**Exercise goal:**
Sort through the entries below and pull out lines containing the word "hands".

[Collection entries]
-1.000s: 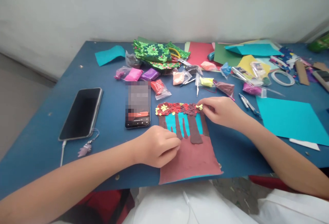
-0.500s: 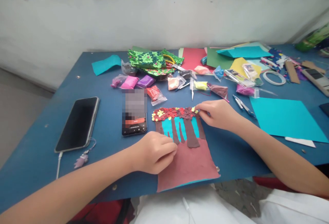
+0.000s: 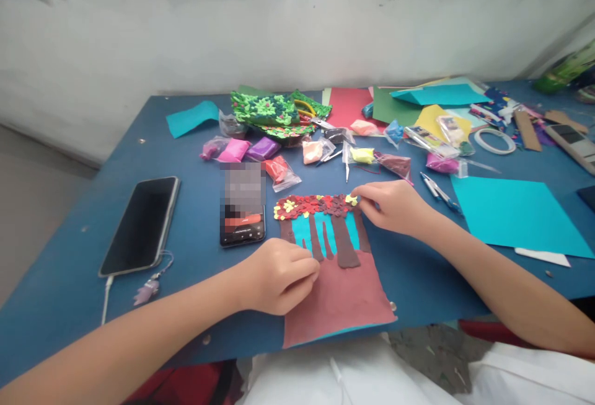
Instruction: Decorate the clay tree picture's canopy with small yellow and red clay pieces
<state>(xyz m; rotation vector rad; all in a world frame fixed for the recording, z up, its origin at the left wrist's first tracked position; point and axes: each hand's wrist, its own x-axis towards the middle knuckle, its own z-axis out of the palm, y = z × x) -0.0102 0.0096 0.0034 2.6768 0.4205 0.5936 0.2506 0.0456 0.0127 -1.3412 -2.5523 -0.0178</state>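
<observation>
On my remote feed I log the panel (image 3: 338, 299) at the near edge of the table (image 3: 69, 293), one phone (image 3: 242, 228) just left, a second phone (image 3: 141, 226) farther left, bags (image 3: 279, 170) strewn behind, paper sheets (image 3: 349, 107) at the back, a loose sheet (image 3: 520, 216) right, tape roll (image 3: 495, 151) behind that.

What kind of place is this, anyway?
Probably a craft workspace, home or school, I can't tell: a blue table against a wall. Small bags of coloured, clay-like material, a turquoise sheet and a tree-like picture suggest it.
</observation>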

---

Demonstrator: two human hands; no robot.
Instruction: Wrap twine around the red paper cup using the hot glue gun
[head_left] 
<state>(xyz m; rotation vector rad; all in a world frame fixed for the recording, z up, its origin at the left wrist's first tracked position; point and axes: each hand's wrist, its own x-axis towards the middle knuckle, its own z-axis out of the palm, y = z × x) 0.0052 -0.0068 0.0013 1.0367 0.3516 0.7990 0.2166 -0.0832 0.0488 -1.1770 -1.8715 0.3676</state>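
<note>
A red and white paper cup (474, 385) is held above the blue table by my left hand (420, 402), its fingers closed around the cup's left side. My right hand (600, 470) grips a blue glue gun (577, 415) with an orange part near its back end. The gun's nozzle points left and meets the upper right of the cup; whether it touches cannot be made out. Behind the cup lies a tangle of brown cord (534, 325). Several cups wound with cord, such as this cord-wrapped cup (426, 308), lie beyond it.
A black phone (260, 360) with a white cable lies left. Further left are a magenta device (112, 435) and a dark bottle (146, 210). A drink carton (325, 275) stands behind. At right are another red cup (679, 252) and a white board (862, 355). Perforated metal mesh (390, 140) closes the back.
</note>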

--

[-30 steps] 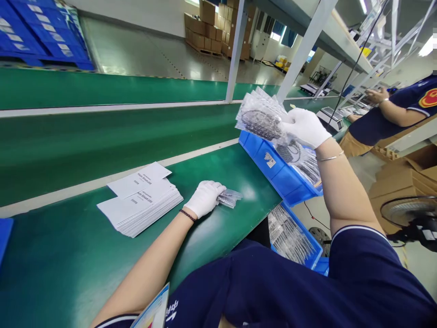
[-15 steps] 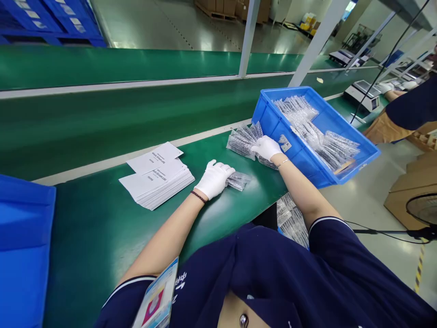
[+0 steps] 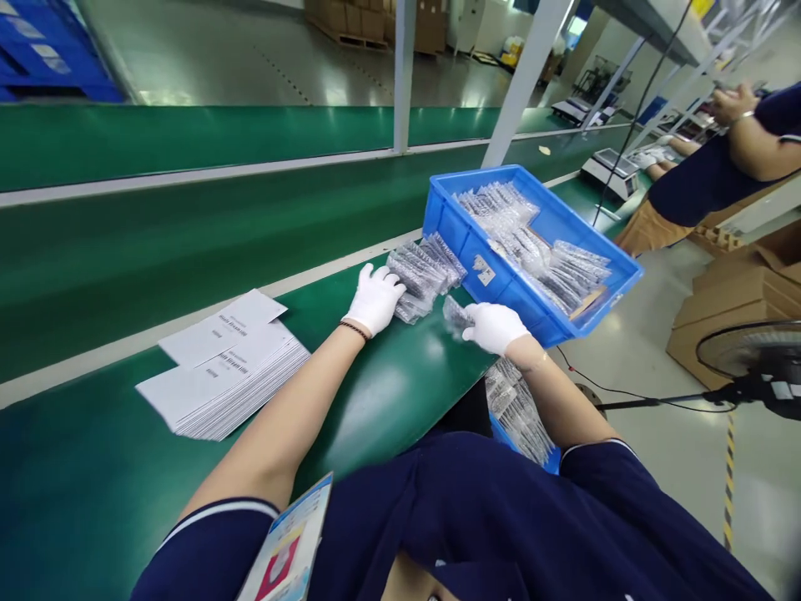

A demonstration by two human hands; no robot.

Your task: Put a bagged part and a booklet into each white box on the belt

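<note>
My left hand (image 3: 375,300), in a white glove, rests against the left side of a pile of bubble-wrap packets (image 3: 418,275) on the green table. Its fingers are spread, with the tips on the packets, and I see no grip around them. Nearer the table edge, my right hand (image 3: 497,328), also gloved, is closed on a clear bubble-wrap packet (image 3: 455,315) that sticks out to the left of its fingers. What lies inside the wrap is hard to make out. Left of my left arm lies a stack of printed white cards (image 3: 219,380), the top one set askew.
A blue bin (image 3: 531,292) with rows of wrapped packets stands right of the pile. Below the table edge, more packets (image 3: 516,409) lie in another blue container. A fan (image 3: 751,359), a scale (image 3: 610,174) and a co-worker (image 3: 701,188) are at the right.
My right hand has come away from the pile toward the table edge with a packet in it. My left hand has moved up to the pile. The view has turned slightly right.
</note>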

**Solution for this task:**
Demonstrator: two human hands; no robot.
A demonstration by two human hands; no robot.

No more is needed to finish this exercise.